Work required ->
Report each line from the listing that the string "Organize" appears in.

----

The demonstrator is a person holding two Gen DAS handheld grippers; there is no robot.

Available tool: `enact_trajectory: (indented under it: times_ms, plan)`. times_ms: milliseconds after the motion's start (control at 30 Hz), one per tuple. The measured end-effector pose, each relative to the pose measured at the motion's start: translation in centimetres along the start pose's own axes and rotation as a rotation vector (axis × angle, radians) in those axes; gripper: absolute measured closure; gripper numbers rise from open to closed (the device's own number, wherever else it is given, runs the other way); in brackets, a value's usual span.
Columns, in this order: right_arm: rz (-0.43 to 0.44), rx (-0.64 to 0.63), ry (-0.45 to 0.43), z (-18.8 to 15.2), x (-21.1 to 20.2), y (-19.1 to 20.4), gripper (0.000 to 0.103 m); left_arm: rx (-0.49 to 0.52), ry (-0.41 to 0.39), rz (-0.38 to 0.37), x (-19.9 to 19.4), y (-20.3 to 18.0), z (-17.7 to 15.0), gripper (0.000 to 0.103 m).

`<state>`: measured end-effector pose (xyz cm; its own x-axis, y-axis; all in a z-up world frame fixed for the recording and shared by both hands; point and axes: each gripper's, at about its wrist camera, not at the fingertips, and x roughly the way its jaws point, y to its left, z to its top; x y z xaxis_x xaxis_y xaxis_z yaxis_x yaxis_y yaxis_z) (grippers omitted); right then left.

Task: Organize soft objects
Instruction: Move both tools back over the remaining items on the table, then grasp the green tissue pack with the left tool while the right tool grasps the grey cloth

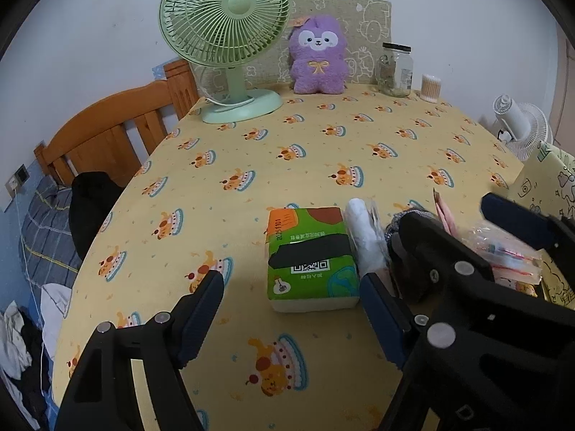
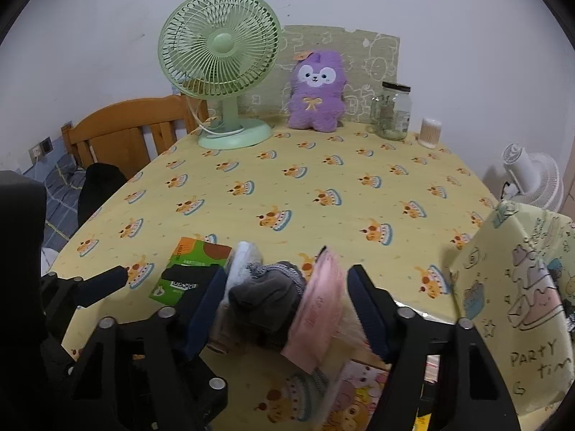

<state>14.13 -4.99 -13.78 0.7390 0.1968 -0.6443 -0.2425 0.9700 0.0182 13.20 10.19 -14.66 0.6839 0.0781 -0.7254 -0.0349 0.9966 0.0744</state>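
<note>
A green tissue pack [image 1: 312, 258] lies flat on the yellow tablecloth [image 1: 287, 158]. My left gripper [image 1: 293, 287] is open around it, fingers on either side and apart from it. Right of the pack lie a white soft roll [image 1: 364, 237] and plastic-wrapped packets [image 1: 503, 251]. My right gripper [image 2: 285, 298] is open around a bundle of soft items: a grey knit piece [image 2: 269, 294], a pink cloth [image 2: 320, 309] and a white roll [image 2: 244, 256]. The tissue pack [image 2: 187, 273] shows left of it. A purple plush toy [image 1: 318, 55] sits upright at the table's back.
A green desk fan [image 1: 226, 32] stands back left. A glass jar [image 1: 395, 70] and a cotton-swab tub [image 1: 430, 88] stand back right. A printed bag [image 2: 521, 298] stands at the right edge. A wooden bed headboard [image 1: 118, 133] lies left; a white fan [image 2: 532, 179] stands right.
</note>
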Motion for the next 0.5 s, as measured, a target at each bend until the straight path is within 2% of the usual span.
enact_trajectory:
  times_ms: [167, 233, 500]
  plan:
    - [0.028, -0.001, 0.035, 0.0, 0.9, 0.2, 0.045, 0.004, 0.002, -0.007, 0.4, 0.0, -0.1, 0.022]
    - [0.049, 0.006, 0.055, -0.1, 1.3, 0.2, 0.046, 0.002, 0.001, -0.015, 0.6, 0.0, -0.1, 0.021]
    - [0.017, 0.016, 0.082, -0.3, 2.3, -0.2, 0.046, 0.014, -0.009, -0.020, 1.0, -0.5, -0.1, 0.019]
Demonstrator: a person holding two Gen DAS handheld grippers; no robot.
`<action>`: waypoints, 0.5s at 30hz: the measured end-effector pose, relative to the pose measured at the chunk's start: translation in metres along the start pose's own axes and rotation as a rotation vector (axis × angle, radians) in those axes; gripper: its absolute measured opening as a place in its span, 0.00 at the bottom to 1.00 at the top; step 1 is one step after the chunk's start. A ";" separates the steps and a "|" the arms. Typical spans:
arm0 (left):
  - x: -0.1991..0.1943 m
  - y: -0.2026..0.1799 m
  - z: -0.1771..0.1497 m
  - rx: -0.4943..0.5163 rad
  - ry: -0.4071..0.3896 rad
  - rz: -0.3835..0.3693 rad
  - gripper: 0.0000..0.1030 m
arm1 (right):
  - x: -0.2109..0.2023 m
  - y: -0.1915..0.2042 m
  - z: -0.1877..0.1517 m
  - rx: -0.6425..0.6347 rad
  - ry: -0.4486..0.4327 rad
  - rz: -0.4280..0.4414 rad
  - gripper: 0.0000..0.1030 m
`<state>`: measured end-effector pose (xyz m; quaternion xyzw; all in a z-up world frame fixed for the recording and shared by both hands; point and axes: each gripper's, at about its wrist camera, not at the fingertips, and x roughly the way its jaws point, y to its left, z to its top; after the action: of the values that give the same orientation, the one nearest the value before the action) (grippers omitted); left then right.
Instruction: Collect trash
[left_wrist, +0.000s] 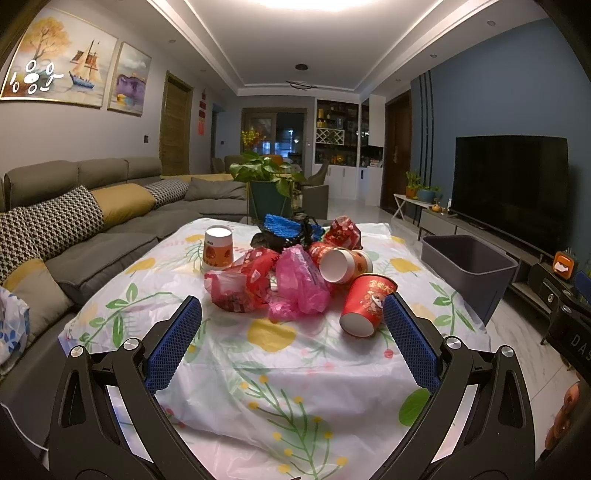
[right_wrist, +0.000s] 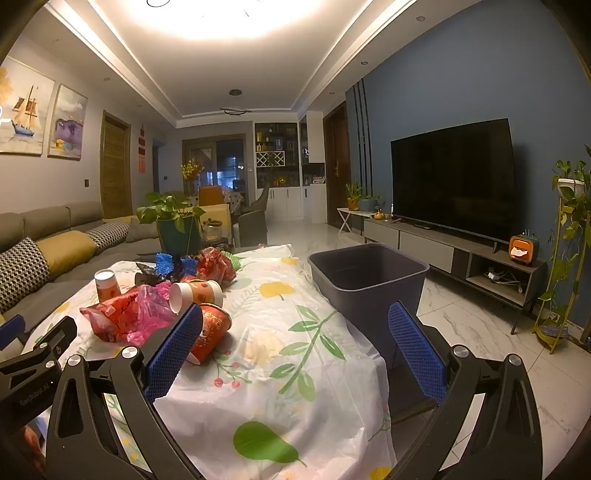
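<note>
Glaring ceiling light (right_wrist: 236, 18) overhead, dim room, strong fisheye edge bending.

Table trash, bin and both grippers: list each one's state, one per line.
Red paper cup: lying on its side.
White-and-orange paper cup: lying on its side.
Orange-printed paper cup: standing upside down.
Pink plastic bag: crumpled.
Dark grey plastic bin: upright; no contents visible.
Left gripper: open, empty.
Right gripper: open, empty.

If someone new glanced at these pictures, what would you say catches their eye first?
Probably the heap of red and pink trash in the middle of the floral tablecloth, with paper cups tipped over around it. Next, the empty grey bin off the table's right edge, and the big dark television on the blue wall.
</note>
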<state>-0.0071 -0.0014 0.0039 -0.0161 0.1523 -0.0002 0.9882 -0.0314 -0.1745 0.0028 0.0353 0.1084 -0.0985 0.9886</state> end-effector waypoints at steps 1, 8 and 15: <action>0.000 0.000 0.000 0.000 0.000 0.000 0.94 | 0.000 0.000 0.000 0.000 0.000 0.000 0.95; -0.001 -0.001 0.000 0.000 0.000 0.000 0.94 | 0.000 0.000 0.000 0.000 -0.001 -0.001 0.95; -0.001 -0.001 0.001 0.000 0.000 0.000 0.94 | -0.001 0.000 0.000 0.002 -0.002 -0.002 0.95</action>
<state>-0.0079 -0.0022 0.0050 -0.0160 0.1522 0.0000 0.9882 -0.0320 -0.1745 0.0028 0.0362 0.1076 -0.0994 0.9886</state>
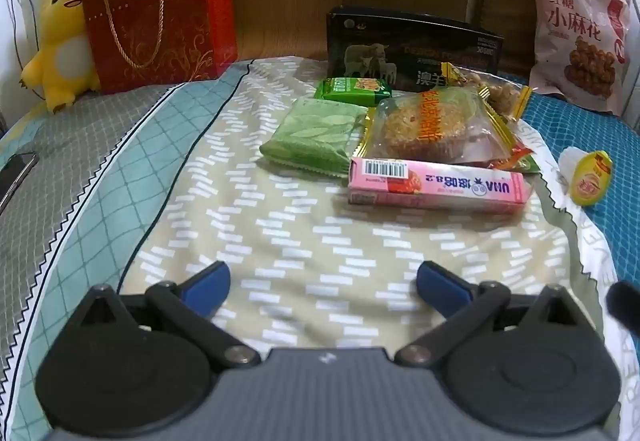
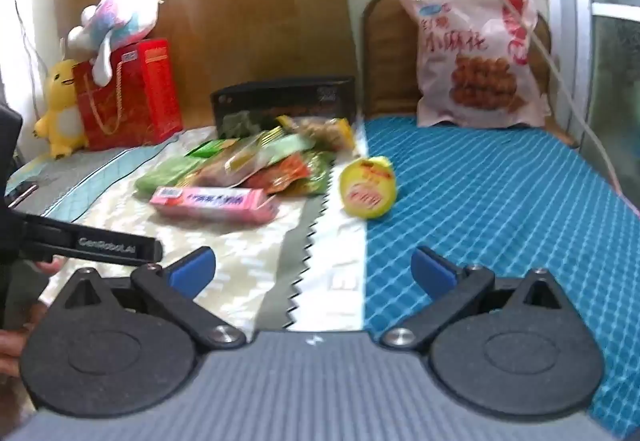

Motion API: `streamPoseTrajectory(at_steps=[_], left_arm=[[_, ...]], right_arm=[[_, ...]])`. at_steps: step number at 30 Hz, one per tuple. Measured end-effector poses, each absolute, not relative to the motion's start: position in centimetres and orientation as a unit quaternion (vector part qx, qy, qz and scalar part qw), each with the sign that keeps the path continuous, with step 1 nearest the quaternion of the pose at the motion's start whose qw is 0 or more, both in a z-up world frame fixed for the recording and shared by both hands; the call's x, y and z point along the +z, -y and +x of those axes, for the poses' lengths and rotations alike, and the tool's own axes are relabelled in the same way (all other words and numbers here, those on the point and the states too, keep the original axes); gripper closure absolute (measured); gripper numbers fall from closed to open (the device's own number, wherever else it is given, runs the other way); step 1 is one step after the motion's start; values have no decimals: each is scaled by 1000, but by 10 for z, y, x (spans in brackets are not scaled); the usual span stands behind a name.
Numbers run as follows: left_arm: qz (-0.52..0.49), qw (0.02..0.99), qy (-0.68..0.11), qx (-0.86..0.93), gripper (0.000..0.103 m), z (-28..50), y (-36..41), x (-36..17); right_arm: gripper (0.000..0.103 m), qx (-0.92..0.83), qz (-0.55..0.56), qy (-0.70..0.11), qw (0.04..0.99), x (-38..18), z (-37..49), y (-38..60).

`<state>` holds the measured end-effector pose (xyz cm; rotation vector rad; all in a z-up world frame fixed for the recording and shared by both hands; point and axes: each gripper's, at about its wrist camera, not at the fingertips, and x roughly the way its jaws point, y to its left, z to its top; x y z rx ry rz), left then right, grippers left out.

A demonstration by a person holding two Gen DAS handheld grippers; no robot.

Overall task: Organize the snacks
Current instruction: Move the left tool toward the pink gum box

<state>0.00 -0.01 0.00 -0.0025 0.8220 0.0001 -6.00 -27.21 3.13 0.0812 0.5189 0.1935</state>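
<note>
A heap of snacks lies on the bed. A pink candy box (image 1: 438, 186) (image 2: 212, 203) is nearest, with a green packet (image 1: 316, 135), a small green pack (image 1: 354, 88) and a clear bag with a round cake (image 1: 432, 125) behind it. A yellow jelly cup (image 1: 590, 177) (image 2: 368, 187) lies apart on the right. A black box (image 1: 412, 47) (image 2: 284, 103) stands behind the heap. My left gripper (image 1: 323, 283) is open and empty, short of the pink box. My right gripper (image 2: 313, 268) is open and empty, short of the jelly cup.
A large pink snack bag (image 1: 576, 37) (image 2: 476, 61) leans on the wall at the back right. A red gift bag (image 1: 158, 17) (image 2: 128, 93) and plush toys (image 1: 62, 41) stand at the back left. A phone (image 1: 16, 171) lies at the left. The left gripper's body (image 2: 80, 237) shows at the left of the right wrist view.
</note>
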Motion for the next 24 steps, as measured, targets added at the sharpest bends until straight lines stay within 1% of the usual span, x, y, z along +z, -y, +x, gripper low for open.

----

Answer section ->
Task: Organize soft objects
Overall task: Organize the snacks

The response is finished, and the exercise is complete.